In the long summer between my degree ending and this beginning, I took advantage of my enviably jammy job (theatre box office clerk; the quiet days meant luxurious hours of sneaky reading – sorry to all my managers who told me not to) to read all about a section of history I had never studied before.
I had lived in Ireland for four years, choosing to study in a country lacking in tuition fees (yay!) and student loans (at least for foreigners like me). In my studies and in the many, many jobs I had (such multi-tasking certainly pulled me through my Teach First interview) I had noticed that Irish people (warning: massive generalization coming up) seemed to be much more invested in their history than my English contemporaries. I wondered if this might be partly due to our lack of focus on the history of our own country; or perhaps that history is not compulsory after year 9. I was continually struck in Ireland by the omnipresence of history, and woefully underinformed about the country I had started to call my home.
In my pursuit of an understanding of Irish history, I mostly have the staff of Hodges Figgis to thank. I mean, I was on first-name terms with most of the booksellers in that store; something my new Amazon addiction makes me mournful of. I fumbled blindly in pursuit of even a basic knowledge of that country’s history, and with the help of Hodges Figgis (Dawson Street, Dublin 2) began the course with a more than cursory understanding of it.
What this laborious exercise taught me was the power of self-learning, something I advocate from time to time in my own classroom. The amount we can learn simply by reading, once we have acquired higher levels of literacy, is astonishing. I sought to contextualise my new historical fascination, and even managed to branch out from my country of specialism.
The mighty Hodges Figgis
Yet history isn’t just about places and names and acts. It is also about culture. One of my favourite books is a history book; Orlando Figes’ Natasha’s Dance explores the highlights of Russian culture (including literature, but also music, dance and drama) in the context of its social and political history. Coupled with an exquisite writing style, I would highly recommend this book for anyone even faintly interested in anything to do with Russia.

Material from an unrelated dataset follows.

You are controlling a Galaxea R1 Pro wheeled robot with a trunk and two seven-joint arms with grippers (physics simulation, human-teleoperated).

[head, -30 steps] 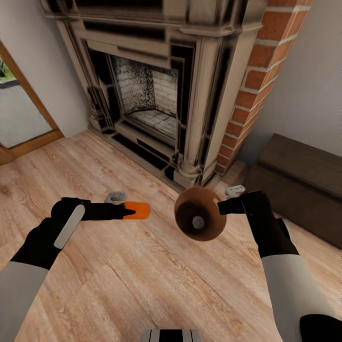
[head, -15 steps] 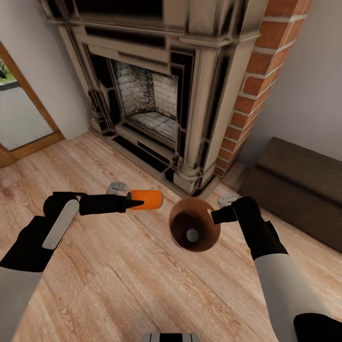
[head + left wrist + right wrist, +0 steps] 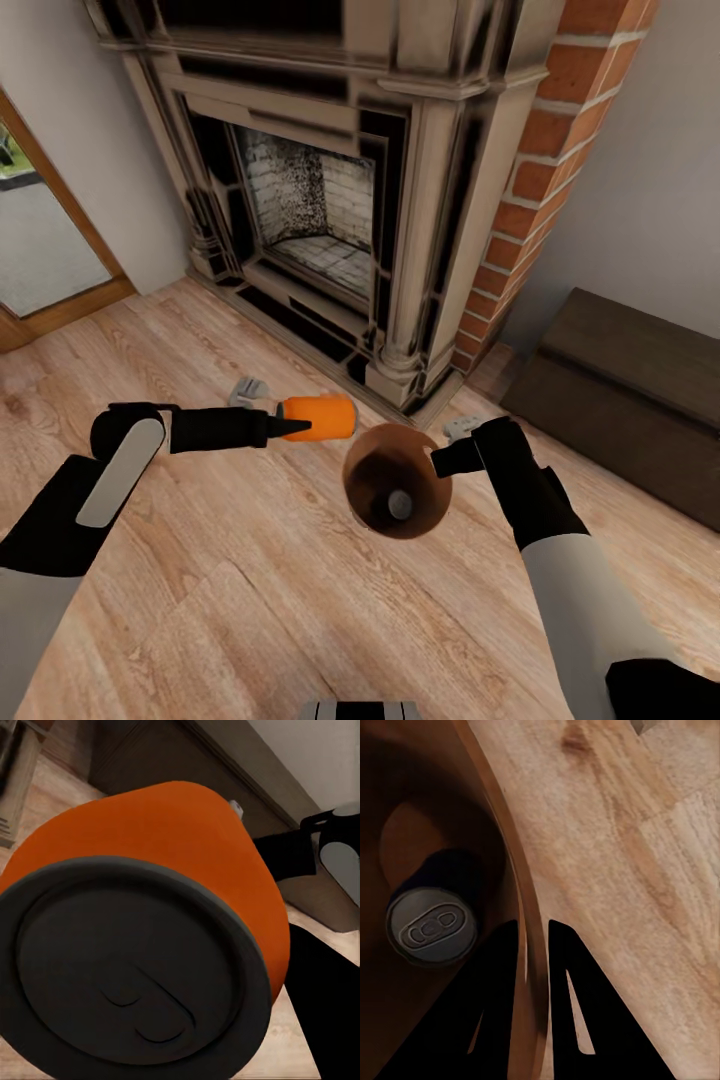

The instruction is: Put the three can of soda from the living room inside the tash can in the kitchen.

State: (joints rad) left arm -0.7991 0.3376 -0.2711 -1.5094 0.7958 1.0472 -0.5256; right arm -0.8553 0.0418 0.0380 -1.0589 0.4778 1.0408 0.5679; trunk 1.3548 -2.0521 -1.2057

In my English degree, my most loved lecturer, Dr. Amanda Piesse (Renaissance drama – and no, that didn’t mean very much Shakespeare) talked about New Historicism: the influence of history on a text, but also of a text on history. This pervasive idea in literary criticism strikes me as one very crucial reason that we should all be readers of history.
Far be it for me to expostulate on what a National Curriculum should and should not contain, but should someone more qualified than I suggest a compulsory study of History from the beginning of primary to the end of secondary, I would very much be in favour of this for our budding literary critics.
The purpose of literature is not only decorative; it is also educative. We read not for pure escapism; we read to inhabit other minds, other places and other times. If we are interested and delighted by fiction, we may also find interest and delight in history. We find story-telling not only in fiction.
Our children deserve a broad and balanced curriculum. Can you study literature without history? Can you study literature without Classics? Well, of course you can. But is it as good?